Exercise details | From the first line of the material below to the line containing "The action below", repeat every line exactly and add nothing.

···

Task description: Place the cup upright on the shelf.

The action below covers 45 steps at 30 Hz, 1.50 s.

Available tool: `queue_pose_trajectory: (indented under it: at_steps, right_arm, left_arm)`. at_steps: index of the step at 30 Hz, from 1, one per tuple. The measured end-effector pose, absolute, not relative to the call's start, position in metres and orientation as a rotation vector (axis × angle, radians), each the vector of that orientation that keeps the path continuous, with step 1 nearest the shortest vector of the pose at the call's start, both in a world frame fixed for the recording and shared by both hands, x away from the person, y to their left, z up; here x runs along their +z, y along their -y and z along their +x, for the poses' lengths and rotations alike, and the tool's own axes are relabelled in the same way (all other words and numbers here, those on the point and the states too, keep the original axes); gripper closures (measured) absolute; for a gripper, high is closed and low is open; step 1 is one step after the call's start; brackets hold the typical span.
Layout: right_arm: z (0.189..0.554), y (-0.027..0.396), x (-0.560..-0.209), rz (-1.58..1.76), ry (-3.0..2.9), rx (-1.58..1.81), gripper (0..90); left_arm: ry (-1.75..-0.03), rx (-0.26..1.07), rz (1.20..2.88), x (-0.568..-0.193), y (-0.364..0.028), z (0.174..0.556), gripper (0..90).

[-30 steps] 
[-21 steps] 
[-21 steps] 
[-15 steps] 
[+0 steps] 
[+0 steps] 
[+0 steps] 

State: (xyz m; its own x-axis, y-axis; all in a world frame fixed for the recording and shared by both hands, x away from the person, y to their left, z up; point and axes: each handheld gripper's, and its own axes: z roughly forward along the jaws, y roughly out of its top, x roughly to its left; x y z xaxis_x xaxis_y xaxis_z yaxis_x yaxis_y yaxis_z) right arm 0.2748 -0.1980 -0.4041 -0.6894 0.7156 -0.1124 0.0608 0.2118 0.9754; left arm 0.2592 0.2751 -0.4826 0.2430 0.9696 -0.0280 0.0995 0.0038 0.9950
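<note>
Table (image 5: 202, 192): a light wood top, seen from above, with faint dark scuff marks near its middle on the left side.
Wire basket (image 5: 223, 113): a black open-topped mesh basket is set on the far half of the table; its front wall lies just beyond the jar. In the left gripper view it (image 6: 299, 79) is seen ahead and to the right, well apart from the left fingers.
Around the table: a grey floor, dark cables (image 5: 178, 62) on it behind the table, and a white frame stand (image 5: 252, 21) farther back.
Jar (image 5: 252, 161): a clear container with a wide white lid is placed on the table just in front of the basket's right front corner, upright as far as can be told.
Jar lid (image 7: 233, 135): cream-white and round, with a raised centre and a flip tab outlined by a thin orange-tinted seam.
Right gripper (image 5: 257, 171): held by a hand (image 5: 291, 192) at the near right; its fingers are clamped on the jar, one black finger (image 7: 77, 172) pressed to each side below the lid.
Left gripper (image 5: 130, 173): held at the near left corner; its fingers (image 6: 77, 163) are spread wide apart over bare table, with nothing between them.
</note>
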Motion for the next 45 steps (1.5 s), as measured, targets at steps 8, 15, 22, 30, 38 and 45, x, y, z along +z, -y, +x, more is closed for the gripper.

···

Exercise answer |
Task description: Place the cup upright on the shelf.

The action below covers 45 steps at 30 Hz, 1.50 s.

Work on the answer has been completed.